Three times since April, I have joined my fellow track club members at a local women’s correctional facility to help with their running club. We have run two 5Ks and an intervals session.
After my third visit since April, I had some takeaways to share:
1) Although I am usually pro-volunteer, in this environment, it is preferable to run with the women than to be on the sidelines. When we did intervals in July, I did not run because I had a 10-mile run planned later. Although I think the women would have preferred me to be out there running with them, my position as cheerleader led to great conversations about my long-term training plan. When I mentioned the half-marathon I was training for, I could see a few “maybe I could do that” gleams in some eyes.
2) Races encourage everyone, not just the runners. When we do a 5K, we make a very small loop around the athletic field, which is usually the only area where the women can run. After that, we run four loops through the entire facility. As we run past other women doing jobs, as well as the women staffing the water station, there is an air of togetherness and I am sure I see a few more “maybe I can do that” gleams in eyes of women who aren’t running that day.

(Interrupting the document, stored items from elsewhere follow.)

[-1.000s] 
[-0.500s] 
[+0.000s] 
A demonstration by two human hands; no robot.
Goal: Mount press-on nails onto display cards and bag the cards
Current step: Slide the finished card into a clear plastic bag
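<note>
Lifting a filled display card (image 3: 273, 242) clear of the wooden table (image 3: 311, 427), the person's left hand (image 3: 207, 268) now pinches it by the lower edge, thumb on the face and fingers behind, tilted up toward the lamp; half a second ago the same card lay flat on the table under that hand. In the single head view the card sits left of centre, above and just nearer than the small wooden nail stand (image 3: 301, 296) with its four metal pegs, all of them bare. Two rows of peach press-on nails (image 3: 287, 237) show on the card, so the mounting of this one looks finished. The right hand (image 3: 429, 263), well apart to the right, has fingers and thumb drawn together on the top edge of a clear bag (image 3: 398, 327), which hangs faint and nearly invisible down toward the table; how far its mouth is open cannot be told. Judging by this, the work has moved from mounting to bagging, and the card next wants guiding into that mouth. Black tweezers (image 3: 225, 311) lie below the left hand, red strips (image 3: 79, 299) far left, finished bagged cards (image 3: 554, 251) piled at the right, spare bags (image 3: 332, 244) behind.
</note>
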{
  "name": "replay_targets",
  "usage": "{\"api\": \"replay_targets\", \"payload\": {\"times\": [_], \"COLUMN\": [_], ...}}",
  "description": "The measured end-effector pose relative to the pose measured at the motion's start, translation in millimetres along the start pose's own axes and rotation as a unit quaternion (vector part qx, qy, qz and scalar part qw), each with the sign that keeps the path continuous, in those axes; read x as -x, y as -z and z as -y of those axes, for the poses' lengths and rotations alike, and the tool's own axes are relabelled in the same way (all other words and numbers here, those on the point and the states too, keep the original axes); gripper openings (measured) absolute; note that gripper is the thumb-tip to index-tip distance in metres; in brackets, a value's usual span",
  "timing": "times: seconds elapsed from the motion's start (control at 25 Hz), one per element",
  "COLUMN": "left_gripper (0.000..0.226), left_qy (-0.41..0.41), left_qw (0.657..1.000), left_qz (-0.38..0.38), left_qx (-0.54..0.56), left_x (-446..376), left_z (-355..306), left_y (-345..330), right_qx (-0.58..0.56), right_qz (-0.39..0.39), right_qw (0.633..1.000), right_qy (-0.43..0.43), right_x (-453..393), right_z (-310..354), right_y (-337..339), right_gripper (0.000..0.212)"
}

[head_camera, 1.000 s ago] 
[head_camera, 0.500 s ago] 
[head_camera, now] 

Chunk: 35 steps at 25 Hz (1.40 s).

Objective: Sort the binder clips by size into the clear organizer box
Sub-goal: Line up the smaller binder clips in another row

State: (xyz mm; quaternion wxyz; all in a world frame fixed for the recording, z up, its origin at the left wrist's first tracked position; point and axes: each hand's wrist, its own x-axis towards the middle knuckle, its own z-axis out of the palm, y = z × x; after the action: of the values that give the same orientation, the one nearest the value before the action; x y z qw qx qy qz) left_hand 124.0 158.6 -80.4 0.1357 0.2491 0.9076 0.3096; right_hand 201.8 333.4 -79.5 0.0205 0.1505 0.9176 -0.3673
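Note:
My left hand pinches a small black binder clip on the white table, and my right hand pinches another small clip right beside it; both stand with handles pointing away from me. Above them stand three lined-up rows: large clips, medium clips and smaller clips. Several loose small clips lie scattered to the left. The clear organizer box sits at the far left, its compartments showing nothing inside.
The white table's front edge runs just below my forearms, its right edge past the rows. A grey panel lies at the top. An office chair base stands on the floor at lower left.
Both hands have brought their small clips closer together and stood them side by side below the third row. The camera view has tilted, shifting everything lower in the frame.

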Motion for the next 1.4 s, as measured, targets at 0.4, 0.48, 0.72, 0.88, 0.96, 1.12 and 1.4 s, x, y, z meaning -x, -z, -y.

3) Fresh fruit can be more than nutrition. The women seldom get fresh fruit, so we pooled our money and brought red delicious apples and fresh oranges. One woman said she had not had an apple in six years. One apple every six years can’t make a huge nutritional impact, but it can feed the spirit.
One of my fellow club members said, “It’s impossible to explain to people who have not come and run here what it’s like.” I agree. Something about the look in the eye of a woman who has just run her first 5K, savoring the rare treat of fresh fruit, sets something free in both of us.
Who in your community could you run with that would bring you new perspective? Some people are behind real bars, others behind less tangible “bars.” What barriers exist in your life that running can help you surpass?
Paula Kiger has been running on and off since she ran cross country in high school. Thirty years after high school ended, she is in full “ON” mode and trying to work her way up from the back of the pack to the middle. Paula blogs at biggreenpen.com. You can also find her on Twitter, Facebook, Pinterest and dailymile.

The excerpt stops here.